The NIH established the Grand Opportunities “GO” grants program as part of the Recovery act to support high yield, short-term projects that address large, specific biomedical and bio-behavioral research endeavors. Two CCGS faculty members recently received these highly competitive stimulus grants.
Morgan Giddings and Co-PI Xian Chen were awarded $1.6M from the NHGRI to generate and analyze proteomic datasets for annotation of ENCODE human cell lines. ENCODE is a consortium spearheaded by NHGRI to produce a comprehensive map of functional elements in the human genome. The Giddings lab will further proteogenomic mapping efforts by using advanced mass spectrometry methods to generate large-scale proteomic datasets using the same ENCODE cell lines used for transcription mapping. A community accessible database will be constructed to store and manage the datasets which will be mapped to human genome drafts on a UCSC genome browser track. As the ENCODE project scales up, these advances to existing mapping technologies will further ENCODE efforts to identify the subset of transcripts that encode proteins.
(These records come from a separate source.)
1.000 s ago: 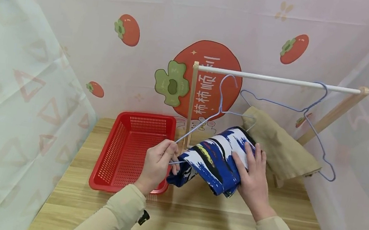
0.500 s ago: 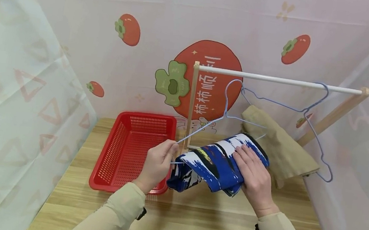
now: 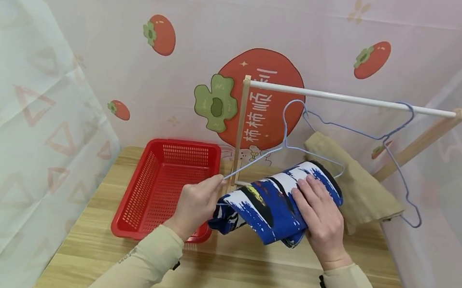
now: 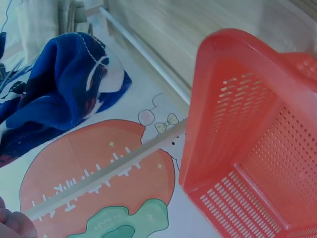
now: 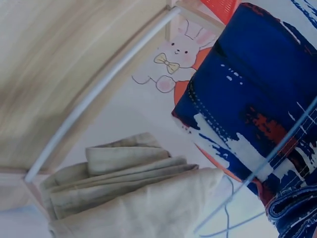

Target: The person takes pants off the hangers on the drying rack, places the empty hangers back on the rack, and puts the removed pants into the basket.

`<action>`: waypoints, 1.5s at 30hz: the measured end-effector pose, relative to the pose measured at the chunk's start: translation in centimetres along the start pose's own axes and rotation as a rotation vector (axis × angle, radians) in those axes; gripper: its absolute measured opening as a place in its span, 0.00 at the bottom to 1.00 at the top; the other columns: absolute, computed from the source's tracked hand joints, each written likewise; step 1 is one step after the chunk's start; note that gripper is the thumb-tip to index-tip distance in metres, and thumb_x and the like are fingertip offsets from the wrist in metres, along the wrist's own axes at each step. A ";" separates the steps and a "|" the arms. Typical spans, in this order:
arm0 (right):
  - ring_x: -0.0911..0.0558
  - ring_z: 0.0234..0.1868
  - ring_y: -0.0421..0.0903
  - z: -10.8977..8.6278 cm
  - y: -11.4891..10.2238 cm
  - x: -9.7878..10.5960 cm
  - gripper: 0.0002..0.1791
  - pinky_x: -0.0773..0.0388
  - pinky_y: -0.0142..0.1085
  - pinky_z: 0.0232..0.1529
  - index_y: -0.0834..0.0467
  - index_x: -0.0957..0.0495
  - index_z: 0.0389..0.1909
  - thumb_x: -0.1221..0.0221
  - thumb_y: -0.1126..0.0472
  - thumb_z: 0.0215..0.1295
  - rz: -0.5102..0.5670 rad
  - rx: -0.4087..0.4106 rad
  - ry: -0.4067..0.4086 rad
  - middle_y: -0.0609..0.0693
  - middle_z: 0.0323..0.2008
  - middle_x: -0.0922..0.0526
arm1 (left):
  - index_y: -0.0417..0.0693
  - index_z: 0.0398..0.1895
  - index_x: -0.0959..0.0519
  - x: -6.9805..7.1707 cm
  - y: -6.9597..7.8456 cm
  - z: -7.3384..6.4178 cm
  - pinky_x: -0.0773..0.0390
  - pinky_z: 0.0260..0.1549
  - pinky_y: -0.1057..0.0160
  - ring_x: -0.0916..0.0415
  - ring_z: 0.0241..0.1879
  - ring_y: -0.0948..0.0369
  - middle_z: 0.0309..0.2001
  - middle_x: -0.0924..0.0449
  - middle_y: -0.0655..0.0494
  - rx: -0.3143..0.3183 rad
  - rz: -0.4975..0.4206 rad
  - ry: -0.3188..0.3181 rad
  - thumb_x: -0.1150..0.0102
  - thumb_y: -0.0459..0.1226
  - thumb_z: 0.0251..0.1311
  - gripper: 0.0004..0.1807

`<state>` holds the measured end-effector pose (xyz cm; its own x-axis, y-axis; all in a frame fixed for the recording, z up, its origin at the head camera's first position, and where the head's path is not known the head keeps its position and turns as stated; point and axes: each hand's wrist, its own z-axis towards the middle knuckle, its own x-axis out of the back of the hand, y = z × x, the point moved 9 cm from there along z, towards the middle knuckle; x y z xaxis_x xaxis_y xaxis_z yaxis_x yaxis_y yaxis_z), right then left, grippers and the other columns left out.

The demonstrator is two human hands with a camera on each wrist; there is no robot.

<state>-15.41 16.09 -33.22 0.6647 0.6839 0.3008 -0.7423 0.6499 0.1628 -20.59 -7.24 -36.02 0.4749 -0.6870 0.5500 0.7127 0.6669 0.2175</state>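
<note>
In the head view, a blue wire hanger [image 3: 286, 134] is held in front of the rack, its hook upward. My left hand [image 3: 197, 203] grips its left end, and only a bit of that hand [image 4: 16, 225] enters the left wrist view. Draped over the hanger's lower bar is a folded blue, white and black patterned garment [image 3: 269, 202]; its stitching shows on the garment [image 5: 252, 74] in the right wrist view. My right hand [image 3: 320, 221] holds the garment at its right part, fingers on top, thumb hidden beneath.
Behind to the right, a folded khaki garment [image 3: 343, 188] hangs on another blue hanger [image 3: 398, 168] from the white rod [image 3: 351, 99] of a wooden rack. A red perforated basket [image 3: 122, 207] stands on the wooden table [image 3: 234, 285], left of the rack.
The hanger's hook and right end have shifted right, and the garment has moved right with my right hand. That hand's fingers, spread earlier, now lie closer together. My left hand stays nearly still.
</note>
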 end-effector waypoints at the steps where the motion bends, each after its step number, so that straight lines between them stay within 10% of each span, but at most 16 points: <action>1: 0.15 0.49 0.68 0.1 0.0 0.1 0.12 0.22 0.58 0.59 0.68 0.16 0.49 0.46 0.66 0.77 -0.003 0.001 0.008 0.66 0.49 0.14 | 0.40 0.37 0.23 0.0 0.1 0.0 0.30 0.11 0.72 0.29 0.12 0.63 0.20 0.22 0.53 -0.013 0.018 -0.005 0.45 0.34 0.75 0.07; 33: 0.15 0.52 0.66 3.4 2.9 5.7 0.20 0.23 0.56 0.62 0.67 0.16 0.45 0.36 0.50 0.71 0.008 -0.233 0.322 0.64 0.45 0.13 | 0.40 0.37 0.23 -0.5 -2.4 -1.5 0.34 0.06 0.66 0.33 0.09 0.61 0.17 0.24 0.53 -0.064 0.222 -0.021 0.51 0.39 0.79 0.13; 45: 0.15 0.48 0.68 0.6 2.4 4.7 0.13 0.21 0.55 0.60 0.68 0.16 0.45 0.43 0.61 0.76 0.034 -0.113 0.120 0.66 0.45 0.13 | 0.37 0.40 0.23 1.2 -2.6 -0.5 0.31 0.07 0.66 0.27 0.11 0.59 0.23 0.17 0.48 -0.077 0.179 0.120 0.48 0.37 0.77 0.11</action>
<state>-14.12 20.60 -30.85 0.6499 0.7361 0.1891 -0.7546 0.6545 0.0459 -21.61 -10.01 -36.33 0.6521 -0.5921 0.4736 0.6466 0.7605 0.0605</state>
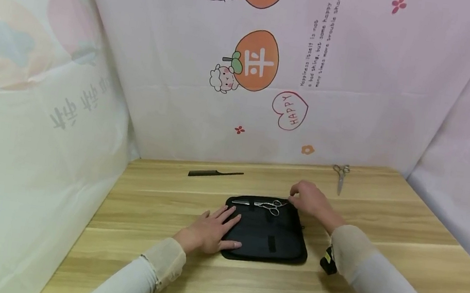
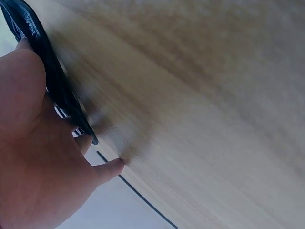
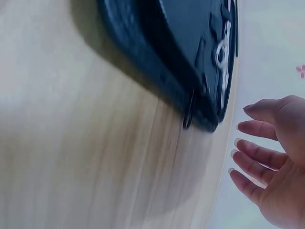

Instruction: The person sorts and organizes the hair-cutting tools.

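A black zip case [image 1: 256, 237] lies open and flat on the wooden table. Thinning scissors [image 1: 271, 206] are tucked under a loop along its far edge, the finger rings toward the right. My left hand [image 1: 209, 231] rests on the case's left side with fingers spread over it and the thumb lower down. At the far right corner is my right hand [image 1: 310, 198], its fingers close by the scissors' end. In the right wrist view that hand's loosely bent fingers [image 3: 255, 157] hold nothing and stand apart from the case corner.
A black rat-tail comb [image 1: 215, 174] lies behind the case to the left. Scissors [image 1: 340, 180] lie at the back right. Beneath my right wrist is a small black object [image 1: 328, 262] with a yellow label. Printed cloth [image 1: 169, 109] walls the table's back and sides.
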Available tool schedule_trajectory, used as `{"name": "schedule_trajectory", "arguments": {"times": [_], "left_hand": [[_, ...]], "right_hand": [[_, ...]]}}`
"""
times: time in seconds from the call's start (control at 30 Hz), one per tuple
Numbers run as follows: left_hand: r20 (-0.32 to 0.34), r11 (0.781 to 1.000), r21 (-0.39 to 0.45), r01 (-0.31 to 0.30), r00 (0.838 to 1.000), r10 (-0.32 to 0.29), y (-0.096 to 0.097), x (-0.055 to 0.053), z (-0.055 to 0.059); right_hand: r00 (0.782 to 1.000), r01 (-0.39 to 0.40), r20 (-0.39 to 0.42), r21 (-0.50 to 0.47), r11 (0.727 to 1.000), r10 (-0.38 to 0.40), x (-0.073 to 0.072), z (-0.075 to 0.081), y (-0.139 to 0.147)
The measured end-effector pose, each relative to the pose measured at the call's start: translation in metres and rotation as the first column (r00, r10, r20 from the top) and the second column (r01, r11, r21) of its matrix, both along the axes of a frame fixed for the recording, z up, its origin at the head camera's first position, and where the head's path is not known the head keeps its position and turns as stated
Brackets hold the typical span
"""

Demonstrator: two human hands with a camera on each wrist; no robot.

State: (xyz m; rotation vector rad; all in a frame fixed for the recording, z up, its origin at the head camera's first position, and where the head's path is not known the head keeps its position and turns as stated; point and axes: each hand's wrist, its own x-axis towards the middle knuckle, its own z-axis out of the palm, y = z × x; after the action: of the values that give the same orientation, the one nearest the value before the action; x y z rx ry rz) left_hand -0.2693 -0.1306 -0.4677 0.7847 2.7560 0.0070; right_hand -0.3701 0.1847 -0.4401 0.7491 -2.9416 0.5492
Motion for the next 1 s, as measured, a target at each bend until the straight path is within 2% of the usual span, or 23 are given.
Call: {"name": "schedule_trajectory", "arguments": {"times": [0.23,0.47,0.8,1.0], "left_hand": [[-0.003,1.0,-0.006,0.005,1.0,-0.005,0.0,-0.003,-0.003],[-0.005,1.0,-0.001,0.006,1.0,-0.006,-0.001,-0.004,-0.001],[0.002,1.0,-0.004,0.008,1.0,-0.008,0.001,-0.006,-0.002],[-0.014,1.0,-0.006,0.014,1.0,-0.014,0.003,0.0,0.005]], "right_hand": [[0.996,0.086,0.027,0.016,0.996,-0.086,-0.014,0.0,0.024],[0.987,0.154,0.045,0.027,0.988,-0.155,-0.018,-0.002,0.047],[0.942,0.311,0.121,0.049,0.949,-0.314,-0.019,-0.009,0.081],[0.946,0.301,0.12,0.031,0.953,-0.302,-0.016,-0.013,0.092]]}}
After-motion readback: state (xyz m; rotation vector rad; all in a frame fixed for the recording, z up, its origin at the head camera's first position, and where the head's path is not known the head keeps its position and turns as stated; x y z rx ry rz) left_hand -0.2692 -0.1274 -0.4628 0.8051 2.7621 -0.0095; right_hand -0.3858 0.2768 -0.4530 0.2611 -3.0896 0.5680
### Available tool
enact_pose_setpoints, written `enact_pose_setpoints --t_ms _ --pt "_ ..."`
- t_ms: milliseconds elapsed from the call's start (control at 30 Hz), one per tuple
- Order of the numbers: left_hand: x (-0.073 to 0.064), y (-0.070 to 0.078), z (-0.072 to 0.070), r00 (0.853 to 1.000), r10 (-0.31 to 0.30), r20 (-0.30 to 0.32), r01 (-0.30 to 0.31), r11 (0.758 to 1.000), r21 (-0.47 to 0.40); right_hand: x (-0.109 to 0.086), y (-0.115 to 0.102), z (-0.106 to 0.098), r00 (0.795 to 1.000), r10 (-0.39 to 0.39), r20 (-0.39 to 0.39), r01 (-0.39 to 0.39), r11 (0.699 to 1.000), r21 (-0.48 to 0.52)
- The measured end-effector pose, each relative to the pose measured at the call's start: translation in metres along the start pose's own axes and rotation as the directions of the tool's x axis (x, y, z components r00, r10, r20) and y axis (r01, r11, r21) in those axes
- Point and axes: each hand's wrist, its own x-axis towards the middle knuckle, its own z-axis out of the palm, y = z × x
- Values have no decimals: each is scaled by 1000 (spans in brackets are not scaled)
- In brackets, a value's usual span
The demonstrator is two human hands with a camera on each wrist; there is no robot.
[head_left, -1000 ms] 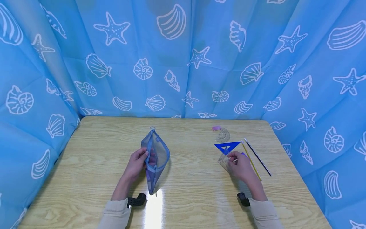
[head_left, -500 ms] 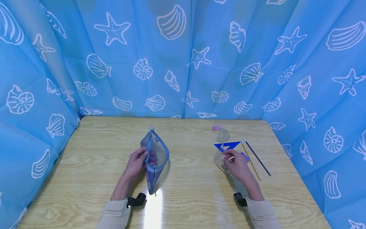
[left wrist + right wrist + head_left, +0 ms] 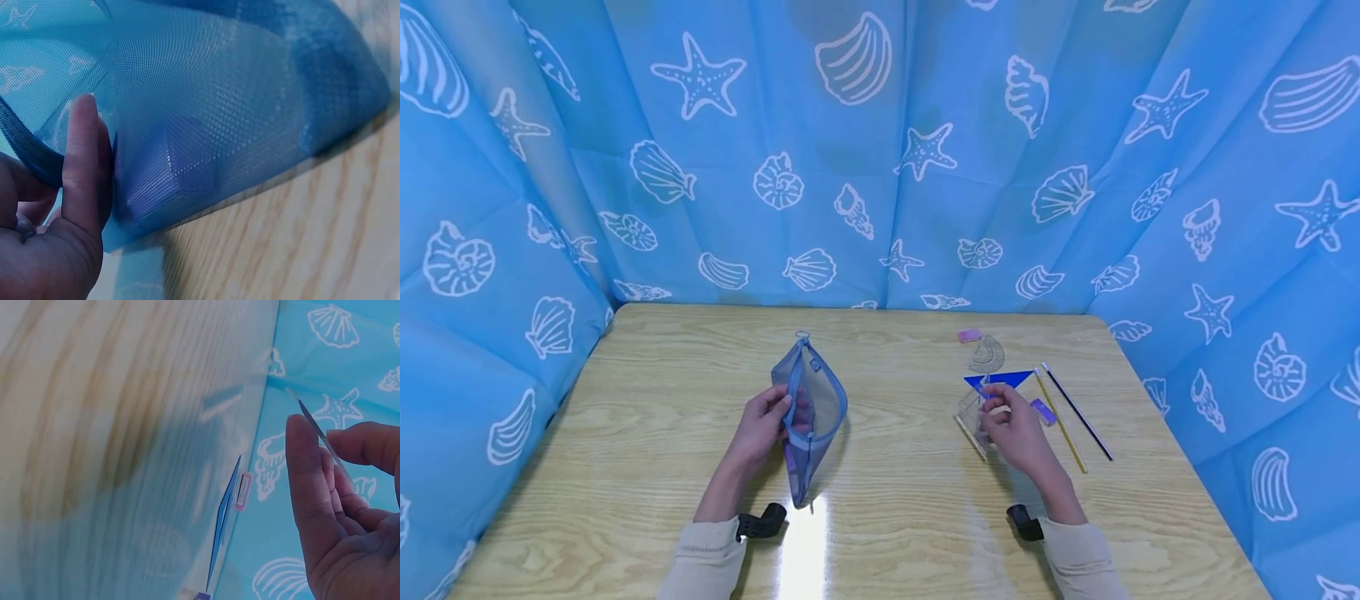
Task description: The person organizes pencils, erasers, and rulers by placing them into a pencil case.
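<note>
My left hand grips the near side of a blue mesh zip pouch, which stands with its mouth spread apart. Through the mesh in the left wrist view, a purple boxy item shows inside the pouch. On the right, my right hand pinches a thin, clear plastic piece between thumb and fingers, raised over the table. Edge-on in the right wrist view, that piece is a narrow sliver and its full outline is hidden. Just beyond the fingers lies a blue set square, partly covered by the hand.
A pink eraser and a clear protractor lie farther back. Right of my right hand are a small purple block, a yellow pencil and a dark pencil. A blue shell-patterned curtain borders the wooden table.
My right hand has shifted slightly left with the clear piece and turned it, uncovering more of the purple block. My left hand and the pouch stay nearly still.
</note>
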Motion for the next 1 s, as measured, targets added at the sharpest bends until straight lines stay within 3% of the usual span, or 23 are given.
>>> enact_pose_setpoints --t_ms 567,1000 --pt "-1 2 -1 999 33 2 -33 999 21 3 -8 15 1000 -11 22 9 998 65" --pt "-8 9 0 998 56 14 -57 998 23 11 -23 34 995 -18 100 8 994 105"
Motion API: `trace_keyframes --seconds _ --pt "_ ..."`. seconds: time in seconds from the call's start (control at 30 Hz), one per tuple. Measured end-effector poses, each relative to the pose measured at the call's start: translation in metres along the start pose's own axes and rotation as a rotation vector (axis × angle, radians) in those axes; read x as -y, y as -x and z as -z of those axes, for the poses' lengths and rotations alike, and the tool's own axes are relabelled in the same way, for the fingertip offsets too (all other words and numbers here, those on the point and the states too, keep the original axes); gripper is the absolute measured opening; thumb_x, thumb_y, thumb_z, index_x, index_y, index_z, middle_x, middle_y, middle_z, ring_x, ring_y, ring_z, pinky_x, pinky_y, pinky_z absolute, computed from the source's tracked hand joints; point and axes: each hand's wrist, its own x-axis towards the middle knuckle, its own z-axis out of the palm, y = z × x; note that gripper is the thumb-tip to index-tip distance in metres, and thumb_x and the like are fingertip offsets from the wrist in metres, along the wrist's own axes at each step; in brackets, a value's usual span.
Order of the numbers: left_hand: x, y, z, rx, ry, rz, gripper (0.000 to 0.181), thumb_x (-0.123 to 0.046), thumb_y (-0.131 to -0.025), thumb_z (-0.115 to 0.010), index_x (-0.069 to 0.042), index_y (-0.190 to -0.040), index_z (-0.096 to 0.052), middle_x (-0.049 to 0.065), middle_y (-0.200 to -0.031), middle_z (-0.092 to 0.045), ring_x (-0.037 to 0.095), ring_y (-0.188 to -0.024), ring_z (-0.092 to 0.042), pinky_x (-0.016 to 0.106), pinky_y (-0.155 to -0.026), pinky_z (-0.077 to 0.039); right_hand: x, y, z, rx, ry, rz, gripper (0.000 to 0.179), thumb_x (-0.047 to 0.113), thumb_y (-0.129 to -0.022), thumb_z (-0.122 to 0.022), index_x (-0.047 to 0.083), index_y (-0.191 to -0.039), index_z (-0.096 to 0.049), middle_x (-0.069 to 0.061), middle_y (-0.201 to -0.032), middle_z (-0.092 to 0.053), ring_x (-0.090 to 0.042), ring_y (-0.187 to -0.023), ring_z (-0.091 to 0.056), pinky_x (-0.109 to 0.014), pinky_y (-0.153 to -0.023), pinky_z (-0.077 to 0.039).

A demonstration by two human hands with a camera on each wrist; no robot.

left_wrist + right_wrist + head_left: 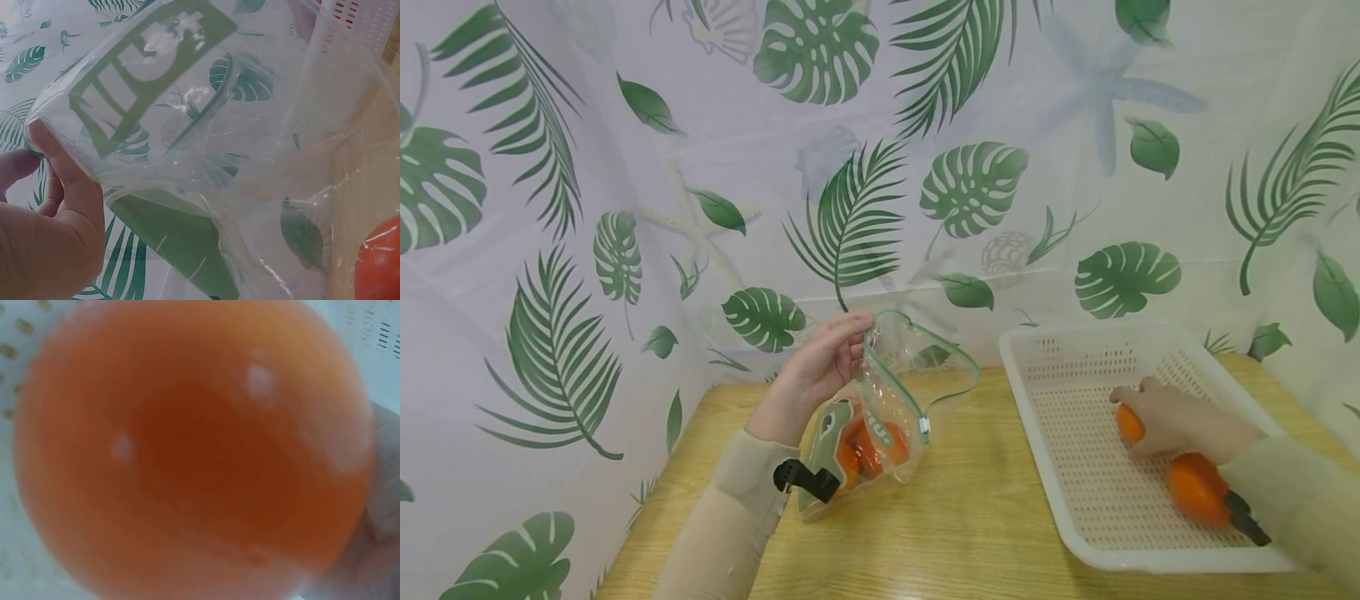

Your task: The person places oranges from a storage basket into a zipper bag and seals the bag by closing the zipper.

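Observation:
My left hand (pixel 816 367) pinches the green-edged rim of a clear zip bag (pixel 891 367) between thumb and fingers. The bag stands on the table with its mouth spread, a white slider (pixel 924 425) on the zip and several round orange fruits (pixel 887 446) at the bottom. In the left wrist view green print shows on the bag's film (pixel 150 75). Over in the white basket, my right hand (pixel 1172 421) has its fingers curled round an orange fruit (pixel 1130 423). A second orange fruit (pixel 1198 490) lies under that wrist and fills much of the right wrist view.
The white perforated basket (pixel 1067 508) stands on the right of the wooden table (pixel 955 517), apart from the bag. A leaf-patterned cloth (pixel 880 208) hangs behind the table and along its left side.

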Motion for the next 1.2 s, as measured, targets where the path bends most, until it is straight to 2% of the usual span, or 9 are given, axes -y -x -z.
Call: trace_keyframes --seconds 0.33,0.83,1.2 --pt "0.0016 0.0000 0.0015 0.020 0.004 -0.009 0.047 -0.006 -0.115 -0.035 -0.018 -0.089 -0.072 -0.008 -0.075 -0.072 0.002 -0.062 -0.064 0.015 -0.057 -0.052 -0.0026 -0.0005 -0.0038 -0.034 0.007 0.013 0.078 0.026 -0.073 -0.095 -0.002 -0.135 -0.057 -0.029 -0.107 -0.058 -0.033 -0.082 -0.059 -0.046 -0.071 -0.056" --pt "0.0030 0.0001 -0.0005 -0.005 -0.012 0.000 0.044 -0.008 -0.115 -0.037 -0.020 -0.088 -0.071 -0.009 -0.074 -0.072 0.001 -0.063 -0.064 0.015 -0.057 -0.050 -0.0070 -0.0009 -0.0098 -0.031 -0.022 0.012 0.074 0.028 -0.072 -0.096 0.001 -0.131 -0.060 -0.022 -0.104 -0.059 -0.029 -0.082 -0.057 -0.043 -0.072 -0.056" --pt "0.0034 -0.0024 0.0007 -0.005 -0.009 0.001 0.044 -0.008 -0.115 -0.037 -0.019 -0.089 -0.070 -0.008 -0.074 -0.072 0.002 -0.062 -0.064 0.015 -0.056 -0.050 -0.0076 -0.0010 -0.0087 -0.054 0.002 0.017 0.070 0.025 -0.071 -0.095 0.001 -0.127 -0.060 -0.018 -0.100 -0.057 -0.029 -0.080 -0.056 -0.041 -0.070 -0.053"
With his GO award, Pat Sullivan proposes experiments aimed at discovering DNA and RNA biomarkers for major depressive disorder (MDD) by developing a comprehensive understanding of the genomics of transcription in normal and affected twins. This work is essential to developing a more complete understanding of the biological basis of MDD, a common complex trait associated with considerable morbidity, mortality, and personal/societal cost. The 2-year grant from the NIMH provides $3.3M in funding to achieve two aims. First, they will conduct an eQTL study of mono- and dizygotic twin pairs. Genome-wide SNPs and CNVs will be assayed as well as genome-wide methylation, miRNA, exon splicing, and nucleosome occupancy. RNA-seq will be also be conducted on a subset of samples. Comprehensive analyses will determine the genetic architecture and genome-wide associations for every transcript to provide a detailed catalog of the architecture of transcription. The second aim will capitalize on the results from Aim 1 and a large MDD study with repeated clinical and biological assessments to identify biomarkers for MDD.